Jim and Rosalie's Story
Jim and Rosalie's dream of downsizing turned into a nightmare when they were defrauded in a real estate swindle. After their youngest child got married and moved out of their spacious home, they decided to sell it and move into a one-bedroom, two-bath townhouse. Responding to an online ad, they were contacted by someone who claimed to be the homeowner and invited them to view the property.
The townhouse was stunning, with a balcony that opened out to a serene, wooded area and a spacious garage. It was priced right and seemed perfect for their needs as a retired couple. They were even given the access code to the house and planned their move.
However, on the day they were supposed to move in, everything fell apart. When the movers started unloading their belongings, the police showed up and informed them that they were trespassing. It turned out that the person they had been dealing with did not own the property and had no rights to lease it out. The property belonged to a local real estate agency.
To make matters worse, they had turned off their cable and gas services at their previous home and had switched their accounts to the townhouse property. They were left stranded with no place to go. Luckily, they had something to fall back on, but not everyone is so fortunate.
The cost of the rental was $5400, and they had to put the sale of their home on hold.

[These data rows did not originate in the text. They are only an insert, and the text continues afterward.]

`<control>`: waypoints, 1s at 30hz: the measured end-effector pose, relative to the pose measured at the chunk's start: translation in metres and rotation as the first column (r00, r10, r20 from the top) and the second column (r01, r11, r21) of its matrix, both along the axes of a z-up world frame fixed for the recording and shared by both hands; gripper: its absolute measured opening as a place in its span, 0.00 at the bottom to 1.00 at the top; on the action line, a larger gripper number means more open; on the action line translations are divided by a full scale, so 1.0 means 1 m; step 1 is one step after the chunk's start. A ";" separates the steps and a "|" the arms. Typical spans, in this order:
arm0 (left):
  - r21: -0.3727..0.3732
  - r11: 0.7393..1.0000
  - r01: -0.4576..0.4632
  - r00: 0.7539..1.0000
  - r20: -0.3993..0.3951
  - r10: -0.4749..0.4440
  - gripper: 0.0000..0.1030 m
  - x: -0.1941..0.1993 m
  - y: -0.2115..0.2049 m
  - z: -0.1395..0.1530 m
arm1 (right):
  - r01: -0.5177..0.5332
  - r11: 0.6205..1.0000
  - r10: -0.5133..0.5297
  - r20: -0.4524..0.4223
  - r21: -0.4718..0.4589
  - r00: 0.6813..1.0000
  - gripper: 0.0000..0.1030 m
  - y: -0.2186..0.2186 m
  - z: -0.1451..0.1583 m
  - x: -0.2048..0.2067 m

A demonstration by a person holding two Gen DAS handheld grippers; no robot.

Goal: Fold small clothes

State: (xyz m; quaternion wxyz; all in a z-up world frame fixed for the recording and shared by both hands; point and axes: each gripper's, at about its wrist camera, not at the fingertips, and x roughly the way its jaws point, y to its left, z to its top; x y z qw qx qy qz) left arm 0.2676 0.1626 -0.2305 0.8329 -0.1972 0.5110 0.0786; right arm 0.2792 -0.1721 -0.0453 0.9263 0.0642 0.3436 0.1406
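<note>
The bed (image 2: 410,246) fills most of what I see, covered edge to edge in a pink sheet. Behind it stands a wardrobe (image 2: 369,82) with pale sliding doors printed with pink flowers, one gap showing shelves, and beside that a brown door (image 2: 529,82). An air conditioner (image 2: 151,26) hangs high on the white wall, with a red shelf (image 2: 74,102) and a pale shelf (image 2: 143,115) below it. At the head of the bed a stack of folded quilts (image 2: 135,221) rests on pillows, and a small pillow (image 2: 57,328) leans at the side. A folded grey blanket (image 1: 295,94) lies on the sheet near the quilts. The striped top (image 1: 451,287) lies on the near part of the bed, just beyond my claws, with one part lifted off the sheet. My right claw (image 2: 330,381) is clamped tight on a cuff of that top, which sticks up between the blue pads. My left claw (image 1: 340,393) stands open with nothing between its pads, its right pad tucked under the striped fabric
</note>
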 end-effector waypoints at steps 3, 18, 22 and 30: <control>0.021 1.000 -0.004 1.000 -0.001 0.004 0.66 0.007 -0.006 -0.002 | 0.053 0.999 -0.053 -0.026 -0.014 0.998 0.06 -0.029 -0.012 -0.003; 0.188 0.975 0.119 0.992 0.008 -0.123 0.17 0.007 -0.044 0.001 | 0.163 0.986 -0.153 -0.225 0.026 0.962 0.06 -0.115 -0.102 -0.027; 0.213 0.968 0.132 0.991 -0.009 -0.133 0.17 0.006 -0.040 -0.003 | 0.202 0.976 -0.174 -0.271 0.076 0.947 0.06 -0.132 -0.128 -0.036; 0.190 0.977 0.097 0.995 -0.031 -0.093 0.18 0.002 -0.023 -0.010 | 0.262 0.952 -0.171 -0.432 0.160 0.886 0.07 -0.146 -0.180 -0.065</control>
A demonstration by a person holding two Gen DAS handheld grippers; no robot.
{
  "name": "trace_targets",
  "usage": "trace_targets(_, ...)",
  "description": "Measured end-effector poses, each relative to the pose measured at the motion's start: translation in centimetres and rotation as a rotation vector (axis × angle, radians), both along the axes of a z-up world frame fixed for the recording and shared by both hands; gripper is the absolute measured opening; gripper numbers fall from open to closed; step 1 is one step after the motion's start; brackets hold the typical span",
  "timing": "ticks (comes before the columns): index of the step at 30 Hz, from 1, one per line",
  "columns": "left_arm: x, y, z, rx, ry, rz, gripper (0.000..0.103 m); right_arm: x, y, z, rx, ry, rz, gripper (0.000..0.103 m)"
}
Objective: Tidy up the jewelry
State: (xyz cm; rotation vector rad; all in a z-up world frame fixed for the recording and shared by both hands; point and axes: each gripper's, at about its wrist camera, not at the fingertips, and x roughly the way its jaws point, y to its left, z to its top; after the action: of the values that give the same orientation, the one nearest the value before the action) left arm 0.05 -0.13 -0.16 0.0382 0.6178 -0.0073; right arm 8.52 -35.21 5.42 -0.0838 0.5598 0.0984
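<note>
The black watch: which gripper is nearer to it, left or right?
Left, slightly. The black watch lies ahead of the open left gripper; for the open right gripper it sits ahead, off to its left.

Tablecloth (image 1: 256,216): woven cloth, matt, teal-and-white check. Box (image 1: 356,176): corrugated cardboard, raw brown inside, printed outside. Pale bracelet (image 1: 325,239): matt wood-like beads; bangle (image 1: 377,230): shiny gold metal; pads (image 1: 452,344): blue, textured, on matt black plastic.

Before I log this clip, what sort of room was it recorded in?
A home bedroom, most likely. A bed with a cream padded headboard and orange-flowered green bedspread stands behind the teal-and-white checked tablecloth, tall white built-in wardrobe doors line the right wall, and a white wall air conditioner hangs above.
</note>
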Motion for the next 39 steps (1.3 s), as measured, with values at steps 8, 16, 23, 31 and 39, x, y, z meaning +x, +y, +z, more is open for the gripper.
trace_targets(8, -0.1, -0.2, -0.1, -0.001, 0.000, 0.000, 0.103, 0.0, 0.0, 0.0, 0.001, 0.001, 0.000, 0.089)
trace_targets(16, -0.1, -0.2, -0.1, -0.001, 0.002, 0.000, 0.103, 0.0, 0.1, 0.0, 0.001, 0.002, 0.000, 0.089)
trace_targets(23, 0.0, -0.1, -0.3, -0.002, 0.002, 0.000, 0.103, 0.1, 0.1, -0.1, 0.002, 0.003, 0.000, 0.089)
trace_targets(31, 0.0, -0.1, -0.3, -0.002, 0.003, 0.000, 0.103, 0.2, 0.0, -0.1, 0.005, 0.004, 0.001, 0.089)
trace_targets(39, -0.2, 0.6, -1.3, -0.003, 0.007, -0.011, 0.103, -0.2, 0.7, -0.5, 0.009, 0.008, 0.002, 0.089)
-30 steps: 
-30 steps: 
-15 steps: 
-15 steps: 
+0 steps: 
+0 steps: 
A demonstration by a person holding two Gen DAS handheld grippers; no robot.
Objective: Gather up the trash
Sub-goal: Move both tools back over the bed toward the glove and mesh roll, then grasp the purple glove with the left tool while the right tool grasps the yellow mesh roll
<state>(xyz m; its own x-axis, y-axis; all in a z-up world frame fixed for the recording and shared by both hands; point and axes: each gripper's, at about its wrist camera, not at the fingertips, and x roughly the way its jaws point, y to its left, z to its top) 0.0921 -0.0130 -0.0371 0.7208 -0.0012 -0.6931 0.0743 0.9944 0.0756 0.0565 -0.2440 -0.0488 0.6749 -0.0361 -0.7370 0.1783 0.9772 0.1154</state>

They filed a police report, but the chances of catching the swindlers were slim. They caution others not to trust online services or listings when renting a property. It is best to use a licensed real estate agent to avoid the kind of trouble, money, and aggravation they had to endure.
How a Rental Scam Occurs
Scammers have been known to advertise empty properties online, and these swindles have become increasingly common in recent years. According to Attorney Connelly, the scammer typically initiates contact with the potential victim after the latter shows interest in the property. The scammer then engages the victim in a discussion about the rental price, which is often too good to be true. The victim is further pressured into making a quick decision, as the scammer claims that many others are waiting for the property.
Once the victim agrees to rent the property, the fraudulent plan goes into action. Such scams can take the form of straightforward cash transactions or elaborate schemes that involve multiple parties and can be difficult to unravel.
It is important to be cautious when dealing with online rental ads and to take steps to verify the legitimacy of the property and the landlord before agreeing to any financial transactions. Below, the FBI explains a couple of scams:
A common scam involves the scammer insisting on a cash payment for an application, the first and last month's rent, and a security deposit. They may claim that it is a cash deal because they have been "burned by bad checks," which has caused their property to be vacant and income lost.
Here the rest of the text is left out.